= Task statement =
Print the lines in the listing below that fall between the line with "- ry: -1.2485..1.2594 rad" and the line with "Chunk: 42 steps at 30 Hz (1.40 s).", those two lines included, exactly as they stand and with nothing else.
=== Entries shown ===
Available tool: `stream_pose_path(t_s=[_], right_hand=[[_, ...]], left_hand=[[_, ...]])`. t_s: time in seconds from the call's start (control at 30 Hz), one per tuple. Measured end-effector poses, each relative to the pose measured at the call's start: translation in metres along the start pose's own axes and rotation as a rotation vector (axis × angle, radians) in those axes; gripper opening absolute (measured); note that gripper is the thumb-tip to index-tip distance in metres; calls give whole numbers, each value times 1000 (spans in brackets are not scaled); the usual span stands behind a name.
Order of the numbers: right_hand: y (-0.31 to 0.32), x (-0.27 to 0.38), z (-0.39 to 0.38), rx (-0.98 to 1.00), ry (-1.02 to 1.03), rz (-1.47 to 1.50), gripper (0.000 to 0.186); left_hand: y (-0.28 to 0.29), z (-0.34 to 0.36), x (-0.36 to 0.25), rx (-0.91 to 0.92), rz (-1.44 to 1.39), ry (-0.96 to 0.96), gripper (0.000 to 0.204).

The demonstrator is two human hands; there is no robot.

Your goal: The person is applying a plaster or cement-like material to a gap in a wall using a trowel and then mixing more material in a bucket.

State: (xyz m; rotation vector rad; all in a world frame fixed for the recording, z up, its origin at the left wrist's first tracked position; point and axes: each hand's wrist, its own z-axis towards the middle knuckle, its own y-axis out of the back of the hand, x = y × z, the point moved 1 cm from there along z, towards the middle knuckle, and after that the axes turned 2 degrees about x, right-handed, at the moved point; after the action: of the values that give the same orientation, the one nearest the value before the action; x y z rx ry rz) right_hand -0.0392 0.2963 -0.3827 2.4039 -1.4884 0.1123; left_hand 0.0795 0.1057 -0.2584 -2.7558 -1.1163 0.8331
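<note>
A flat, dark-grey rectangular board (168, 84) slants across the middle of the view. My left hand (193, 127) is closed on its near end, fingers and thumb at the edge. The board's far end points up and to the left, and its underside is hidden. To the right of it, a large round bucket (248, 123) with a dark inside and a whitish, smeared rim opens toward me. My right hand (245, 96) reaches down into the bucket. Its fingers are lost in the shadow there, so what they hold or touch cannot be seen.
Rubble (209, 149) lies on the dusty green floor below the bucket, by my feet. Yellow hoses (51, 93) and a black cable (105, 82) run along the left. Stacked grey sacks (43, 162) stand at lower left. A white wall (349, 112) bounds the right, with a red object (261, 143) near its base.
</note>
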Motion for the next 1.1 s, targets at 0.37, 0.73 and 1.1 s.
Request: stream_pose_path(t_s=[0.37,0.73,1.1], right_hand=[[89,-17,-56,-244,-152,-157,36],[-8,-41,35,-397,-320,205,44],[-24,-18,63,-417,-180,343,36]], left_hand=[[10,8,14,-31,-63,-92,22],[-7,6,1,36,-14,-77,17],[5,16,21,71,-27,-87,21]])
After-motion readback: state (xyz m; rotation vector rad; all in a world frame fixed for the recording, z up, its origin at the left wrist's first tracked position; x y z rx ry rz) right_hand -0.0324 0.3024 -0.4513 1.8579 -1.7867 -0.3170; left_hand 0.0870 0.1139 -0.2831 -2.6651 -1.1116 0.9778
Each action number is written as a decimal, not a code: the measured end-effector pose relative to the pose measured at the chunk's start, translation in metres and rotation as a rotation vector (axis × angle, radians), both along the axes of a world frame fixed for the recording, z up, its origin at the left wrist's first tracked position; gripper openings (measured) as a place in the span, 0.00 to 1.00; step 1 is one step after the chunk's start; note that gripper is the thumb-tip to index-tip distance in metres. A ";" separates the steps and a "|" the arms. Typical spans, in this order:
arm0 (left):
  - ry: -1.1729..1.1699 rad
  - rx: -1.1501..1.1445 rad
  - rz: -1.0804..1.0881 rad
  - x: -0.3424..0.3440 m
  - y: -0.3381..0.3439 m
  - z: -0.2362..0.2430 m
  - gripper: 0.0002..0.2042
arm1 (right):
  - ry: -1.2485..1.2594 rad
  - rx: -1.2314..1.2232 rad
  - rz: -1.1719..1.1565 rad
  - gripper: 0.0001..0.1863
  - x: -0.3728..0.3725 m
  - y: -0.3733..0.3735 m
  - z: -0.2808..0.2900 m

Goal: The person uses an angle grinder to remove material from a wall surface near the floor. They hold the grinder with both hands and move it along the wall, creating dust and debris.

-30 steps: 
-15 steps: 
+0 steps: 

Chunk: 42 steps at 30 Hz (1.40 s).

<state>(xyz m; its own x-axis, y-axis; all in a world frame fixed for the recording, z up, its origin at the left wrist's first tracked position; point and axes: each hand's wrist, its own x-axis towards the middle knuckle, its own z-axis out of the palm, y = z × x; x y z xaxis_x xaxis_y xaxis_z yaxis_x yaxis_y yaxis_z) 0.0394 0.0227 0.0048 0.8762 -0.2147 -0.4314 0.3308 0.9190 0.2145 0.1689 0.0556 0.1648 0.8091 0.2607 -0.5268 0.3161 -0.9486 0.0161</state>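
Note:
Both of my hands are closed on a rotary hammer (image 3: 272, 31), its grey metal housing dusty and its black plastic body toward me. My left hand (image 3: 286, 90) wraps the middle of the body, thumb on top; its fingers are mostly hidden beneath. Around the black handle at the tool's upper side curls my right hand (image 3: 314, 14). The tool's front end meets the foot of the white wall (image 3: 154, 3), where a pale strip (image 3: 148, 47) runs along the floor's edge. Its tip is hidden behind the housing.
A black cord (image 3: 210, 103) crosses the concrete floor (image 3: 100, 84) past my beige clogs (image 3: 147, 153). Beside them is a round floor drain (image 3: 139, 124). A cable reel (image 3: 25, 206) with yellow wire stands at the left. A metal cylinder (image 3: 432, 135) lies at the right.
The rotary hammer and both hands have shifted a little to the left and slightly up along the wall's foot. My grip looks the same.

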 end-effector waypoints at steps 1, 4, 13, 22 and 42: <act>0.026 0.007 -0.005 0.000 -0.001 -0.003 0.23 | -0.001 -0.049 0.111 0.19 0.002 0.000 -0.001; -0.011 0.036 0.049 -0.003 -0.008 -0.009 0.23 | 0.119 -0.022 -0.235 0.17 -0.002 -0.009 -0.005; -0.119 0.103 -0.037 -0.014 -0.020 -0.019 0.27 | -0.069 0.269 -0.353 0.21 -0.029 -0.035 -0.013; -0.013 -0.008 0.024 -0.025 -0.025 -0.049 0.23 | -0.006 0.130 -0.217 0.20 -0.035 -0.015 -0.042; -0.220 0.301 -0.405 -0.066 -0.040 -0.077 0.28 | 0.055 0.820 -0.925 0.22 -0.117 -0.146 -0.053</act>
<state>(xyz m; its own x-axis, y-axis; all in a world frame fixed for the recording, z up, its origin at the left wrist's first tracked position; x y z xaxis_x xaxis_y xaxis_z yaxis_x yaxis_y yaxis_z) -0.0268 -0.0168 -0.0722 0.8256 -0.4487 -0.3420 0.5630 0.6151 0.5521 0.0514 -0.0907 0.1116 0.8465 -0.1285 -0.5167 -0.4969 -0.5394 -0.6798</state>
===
= Answer to this exercise =
  - ry: -1.2485..1.2594 rad
  - rx: -1.2314..1.2232 rad
  - rz: -1.1719..1.1565 rad
  - gripper: 0.0001..0.1863
  - x: -0.3728..0.3725 m
  - y: -0.3733..0.3735 m
  - z: -0.2808..0.2900 m

Goal: The person uses an angle grinder to remove material from a wall surface near the floor. They hold the grinder with both hands and move it along the wall, creating dust and debris.

-30 steps: 
-15 steps: 
+0 steps: 

Chunk: 42 steps at 30 Hz (1.40 s).

That wraps up the answer.